**What is expected**
Exactly the lines below from the line with "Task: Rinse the" through the line with "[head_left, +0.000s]" must make up the answer, both ends included and pictures left out.

**Data segment**
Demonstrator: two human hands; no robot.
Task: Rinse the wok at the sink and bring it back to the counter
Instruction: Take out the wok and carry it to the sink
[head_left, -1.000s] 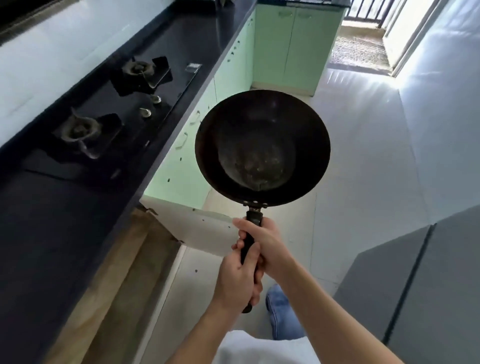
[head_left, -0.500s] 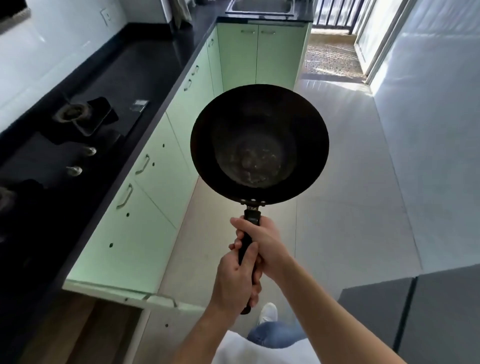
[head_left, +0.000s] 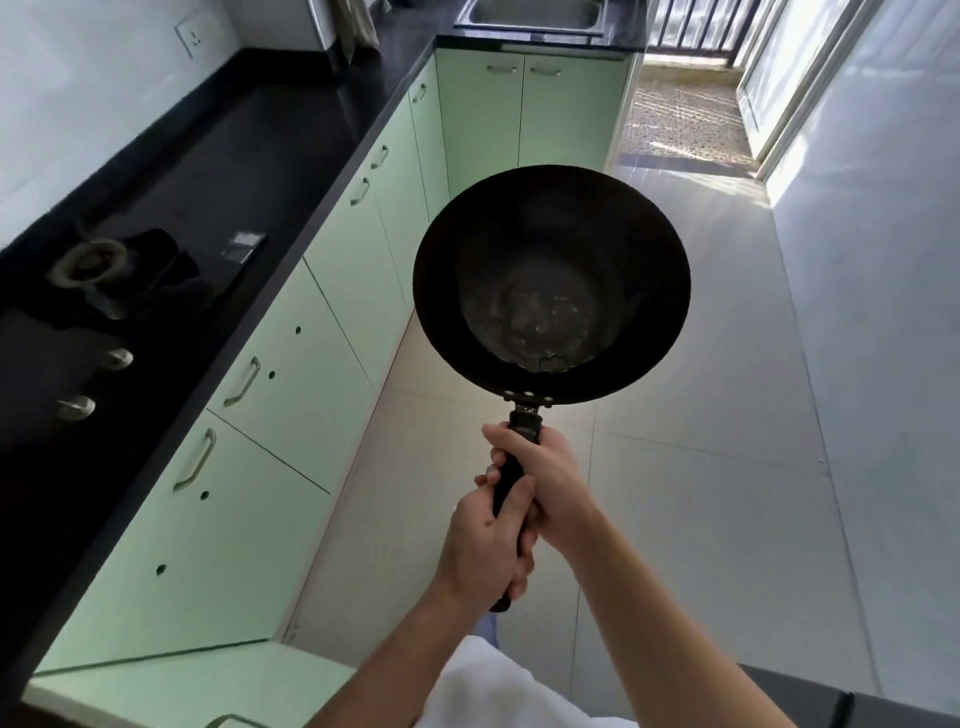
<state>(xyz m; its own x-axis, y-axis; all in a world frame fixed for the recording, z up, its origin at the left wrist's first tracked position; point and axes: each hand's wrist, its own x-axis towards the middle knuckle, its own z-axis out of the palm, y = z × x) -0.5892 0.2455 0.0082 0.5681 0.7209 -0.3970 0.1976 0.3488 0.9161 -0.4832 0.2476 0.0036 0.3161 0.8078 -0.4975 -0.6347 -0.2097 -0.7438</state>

**Response box**
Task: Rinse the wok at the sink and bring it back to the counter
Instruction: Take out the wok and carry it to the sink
[head_left, -1.000s] 
[head_left, -0.500s] 
[head_left, +0.000s] 

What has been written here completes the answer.